[from the stabenow.com vaults, 2007]
Wednesday after lunch LTJG Josh DiPietro’s voice came over the pipe to announce General Quarters Condition 1 on station training. “Do not set material condition Zebra. Everyone report to your GQ billet and dress out.”
This drill marked the last drill where the training teams can offer instruction. The training teams are those folks you have seen in the blog photos wearing multi-colored ball caps with DCTT and NTT and CSTT and ETT on them. The next drill will shift from training to evaluation, where the TTs stand by and watch the crew respond to drills, period. Although I did hear EM3 Samuel Cousins say, “If you get a look at their scripts, take it.”
Josh laughs. “It’s called reach-through training. We learned it from the Navy.” Josh is the DCTT (Damage Control Training Team) leader, leaving ship at the next port call. “One month out of the academy I report on board,” he says, “and they said, You’re a locker leader now.” His response? “How do I get there and what do I do?” When he gets there they ask him what kind of fire it is. “There’s a fire?” They tell him to use his checklist. “There’s a checklist?”
This kind of training is all hands-on OJT, they don’t tell anybody anything at first, they let them stumble through the drills on their own, though they have completed their DC PQS training. “They have to try and fail a few drills. Then we give them a walk-through,” Josh says, “and then they tear it up.”
There are two main repair lockers. On Munro, a repair locker is sort of like the firehouse. It’s where our unvolunteer fire departments report to when there is an emergency. At present, Repair Locker 2, forward, is up to speed. Repair Locker 3, aft (where the Vise Gang hangs), is getting there. (There is no Repair Locker 1. No one has been able to explain why.)
All emergencies begin just like real life with a smoke or flooding alarm going off on the Bridge. The QMOW reads the alarm panel and pipes the location by tac number and compartment name (for those who still struggle with the whole tac number thing) and “Away the Rapid Response Team.” The RRT members are the experts, they serve as the DCTT during drills. If the RRT can’t take care of the emergency, which of course during drills never happens, then it’s time to call in the Repair Lockers to respond.
All the DC PQS training leads to the repair lockers. In the event of a casualty, whether we live, die or swim depends on the repair locker teams. They literally hold our lives in their hands. That’s why we drill so much.

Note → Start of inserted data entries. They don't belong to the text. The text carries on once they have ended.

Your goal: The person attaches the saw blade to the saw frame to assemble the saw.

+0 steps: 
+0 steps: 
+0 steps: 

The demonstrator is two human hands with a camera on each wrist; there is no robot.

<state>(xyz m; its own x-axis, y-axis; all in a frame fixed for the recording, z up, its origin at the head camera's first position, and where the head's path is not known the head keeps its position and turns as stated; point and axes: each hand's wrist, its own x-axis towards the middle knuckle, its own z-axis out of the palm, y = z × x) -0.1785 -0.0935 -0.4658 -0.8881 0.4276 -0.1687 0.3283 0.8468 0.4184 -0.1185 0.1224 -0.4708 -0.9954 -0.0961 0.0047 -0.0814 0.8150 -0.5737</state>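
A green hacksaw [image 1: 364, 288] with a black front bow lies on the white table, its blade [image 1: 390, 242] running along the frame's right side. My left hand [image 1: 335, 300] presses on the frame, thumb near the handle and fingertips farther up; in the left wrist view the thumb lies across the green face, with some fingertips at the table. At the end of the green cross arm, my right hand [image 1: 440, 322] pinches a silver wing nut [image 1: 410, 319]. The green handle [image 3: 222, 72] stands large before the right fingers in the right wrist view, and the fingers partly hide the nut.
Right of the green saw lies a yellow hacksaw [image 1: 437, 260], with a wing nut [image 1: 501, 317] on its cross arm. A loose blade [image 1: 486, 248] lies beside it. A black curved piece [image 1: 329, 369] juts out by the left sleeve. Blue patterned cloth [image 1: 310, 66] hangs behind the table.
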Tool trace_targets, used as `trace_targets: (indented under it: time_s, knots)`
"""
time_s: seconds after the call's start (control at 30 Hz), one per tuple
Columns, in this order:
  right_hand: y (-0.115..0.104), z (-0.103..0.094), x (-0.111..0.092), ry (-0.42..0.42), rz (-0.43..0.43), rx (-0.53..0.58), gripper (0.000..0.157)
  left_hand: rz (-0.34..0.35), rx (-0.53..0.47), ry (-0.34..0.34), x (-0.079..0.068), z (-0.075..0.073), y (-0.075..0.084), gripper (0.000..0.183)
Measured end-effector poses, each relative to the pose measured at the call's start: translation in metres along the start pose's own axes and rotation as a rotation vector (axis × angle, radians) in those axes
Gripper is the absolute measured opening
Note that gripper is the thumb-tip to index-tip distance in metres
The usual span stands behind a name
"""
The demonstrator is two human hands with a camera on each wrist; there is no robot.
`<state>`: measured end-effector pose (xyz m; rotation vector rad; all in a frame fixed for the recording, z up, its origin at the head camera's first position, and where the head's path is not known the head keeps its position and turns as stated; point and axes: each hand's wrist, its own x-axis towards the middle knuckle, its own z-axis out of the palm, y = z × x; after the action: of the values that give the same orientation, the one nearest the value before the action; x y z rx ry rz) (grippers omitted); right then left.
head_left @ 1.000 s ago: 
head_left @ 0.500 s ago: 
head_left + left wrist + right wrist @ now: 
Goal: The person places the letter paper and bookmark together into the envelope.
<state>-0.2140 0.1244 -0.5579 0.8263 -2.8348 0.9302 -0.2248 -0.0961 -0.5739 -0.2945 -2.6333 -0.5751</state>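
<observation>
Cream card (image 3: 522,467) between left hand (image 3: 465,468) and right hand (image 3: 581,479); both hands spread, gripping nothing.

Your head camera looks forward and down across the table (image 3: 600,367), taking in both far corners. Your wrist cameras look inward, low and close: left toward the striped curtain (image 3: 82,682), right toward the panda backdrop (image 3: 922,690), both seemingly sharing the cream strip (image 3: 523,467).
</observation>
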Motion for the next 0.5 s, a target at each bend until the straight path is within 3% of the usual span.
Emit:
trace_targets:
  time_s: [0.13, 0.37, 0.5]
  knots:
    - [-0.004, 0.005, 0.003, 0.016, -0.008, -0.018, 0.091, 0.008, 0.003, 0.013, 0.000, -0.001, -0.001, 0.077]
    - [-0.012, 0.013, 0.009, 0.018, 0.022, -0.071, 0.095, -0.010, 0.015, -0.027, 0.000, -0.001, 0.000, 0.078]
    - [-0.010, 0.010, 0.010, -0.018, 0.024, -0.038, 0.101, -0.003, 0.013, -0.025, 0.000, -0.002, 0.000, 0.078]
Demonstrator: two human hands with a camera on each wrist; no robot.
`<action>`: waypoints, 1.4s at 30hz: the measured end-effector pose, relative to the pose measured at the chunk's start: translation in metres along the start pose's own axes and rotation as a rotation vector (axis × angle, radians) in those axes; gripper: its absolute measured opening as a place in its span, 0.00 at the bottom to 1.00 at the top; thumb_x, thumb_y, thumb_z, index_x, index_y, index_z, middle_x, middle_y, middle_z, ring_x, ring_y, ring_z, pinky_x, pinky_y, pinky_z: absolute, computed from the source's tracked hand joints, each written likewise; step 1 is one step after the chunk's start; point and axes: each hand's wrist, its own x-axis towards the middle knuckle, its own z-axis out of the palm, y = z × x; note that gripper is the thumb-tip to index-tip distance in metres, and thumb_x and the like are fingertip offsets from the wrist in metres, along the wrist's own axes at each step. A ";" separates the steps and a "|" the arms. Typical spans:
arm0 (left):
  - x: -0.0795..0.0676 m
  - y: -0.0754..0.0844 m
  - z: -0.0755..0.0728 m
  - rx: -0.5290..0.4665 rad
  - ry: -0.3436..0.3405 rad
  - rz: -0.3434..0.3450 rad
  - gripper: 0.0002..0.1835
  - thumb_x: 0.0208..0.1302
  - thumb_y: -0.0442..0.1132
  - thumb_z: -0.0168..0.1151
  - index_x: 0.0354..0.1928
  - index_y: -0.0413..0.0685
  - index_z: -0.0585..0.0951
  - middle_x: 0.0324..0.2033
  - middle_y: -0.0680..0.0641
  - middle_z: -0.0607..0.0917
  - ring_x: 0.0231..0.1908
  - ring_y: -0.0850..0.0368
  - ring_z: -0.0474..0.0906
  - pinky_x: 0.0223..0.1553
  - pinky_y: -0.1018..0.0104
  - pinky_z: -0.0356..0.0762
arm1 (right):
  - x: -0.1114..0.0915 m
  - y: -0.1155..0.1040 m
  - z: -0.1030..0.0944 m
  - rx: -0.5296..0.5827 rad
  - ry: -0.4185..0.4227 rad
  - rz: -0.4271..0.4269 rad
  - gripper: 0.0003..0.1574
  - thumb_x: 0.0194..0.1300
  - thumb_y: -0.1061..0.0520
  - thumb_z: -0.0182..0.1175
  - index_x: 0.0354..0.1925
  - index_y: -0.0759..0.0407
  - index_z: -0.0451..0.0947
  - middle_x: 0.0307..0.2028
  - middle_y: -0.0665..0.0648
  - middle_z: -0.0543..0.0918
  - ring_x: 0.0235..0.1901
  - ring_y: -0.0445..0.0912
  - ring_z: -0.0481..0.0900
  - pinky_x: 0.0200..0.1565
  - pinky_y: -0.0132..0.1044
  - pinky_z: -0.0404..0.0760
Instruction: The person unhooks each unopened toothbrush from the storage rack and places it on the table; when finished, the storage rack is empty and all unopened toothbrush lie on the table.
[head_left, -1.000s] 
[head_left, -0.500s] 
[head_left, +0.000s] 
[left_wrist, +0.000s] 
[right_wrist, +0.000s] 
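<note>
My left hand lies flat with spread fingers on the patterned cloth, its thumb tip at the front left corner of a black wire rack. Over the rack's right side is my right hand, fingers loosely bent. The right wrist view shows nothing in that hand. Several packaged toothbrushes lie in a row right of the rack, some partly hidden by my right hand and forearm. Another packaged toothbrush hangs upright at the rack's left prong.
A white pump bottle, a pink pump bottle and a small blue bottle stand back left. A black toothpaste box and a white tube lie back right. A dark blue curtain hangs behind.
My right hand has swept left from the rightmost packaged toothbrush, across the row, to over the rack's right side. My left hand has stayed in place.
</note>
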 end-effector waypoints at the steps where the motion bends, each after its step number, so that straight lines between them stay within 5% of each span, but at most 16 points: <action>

Chief Will Ray and Chief Heidi Eystad, attired in red DCTT (pronounced DEE-set) ball caps are skulking outside Repair Locker 3 during the GQ1 drill. There are twenty-two crew members crammed into a very small, very hot space. There is of course a checklist. Someone is lecturing about SCBAs. Impatient, and very probably zeroing in on the sweating team’s collective thousand-mile stare, on the spur of the moment Will says, “Let’s walk through a fire casualty.”
Everyone perks up, and suddenly there is a great deal of activity. Will “sets” a fire in Rec 3 and waves a red flash shirt and white flash glove to simulate an Alpha fire. “Fire, fire, fire!” Doors, hatches and scuttles are mimed set to Zebra. The team reports in to locker leader LTJG Eric Golder. FS2 Lee Schob establishes communications with DCC, Repair Locker 3 is manned and ready. The two investigators are away, discover the fire in Rec 3, set the fire and smoke boundaries, and the fire team is on scene, followed shortly by fire under control and fire out. I’ve skipped some steps here but basically that’s it.
“This was fun,” somebody said.
“I wish they were all like this,” someone else said.
The debrief in Rec 3, just down the hall, is cooler, just as crowded and even more lively. Eric walks the team down the Fire Casualty checklist. Arms shoot into the air, answers are shouted out, and once there are so many that Eric has to shout them down. “Okay, you, what are the four ways to establish communications?” (Answer: sound powered phone, dialex phone, radio, and message blanks) “What is the definition of smoke boundaries?” “How do you electrically isolate a space?”
Then, as a reward for someone asking about flooding, Will volunteers them for an additional ten minutes’ training on the Flooding Casualty checklist. There is very little groaning.
Later I describe the scene to Josh. He smiled. “Yeah,” he says, “they’re hungry. They’ll never admit it but there’s a competition between the repair lockers.”
Will says, “The value of doing this over and over again is when the real thing happens, you go, Oh, is that all? I can do that.” MK1 Dan Bensley tells the story of two CARTs ago (Cutter Annual Readiness Training) in San Diego during which the incinerator caught fire for real. Munro had the fire out and the ship back in business in an hour and a half.
What really torques Dan is the ATG (Afloat Training Group) wouldn’t give Munro credit for it because it wasn’t briefed beforehand.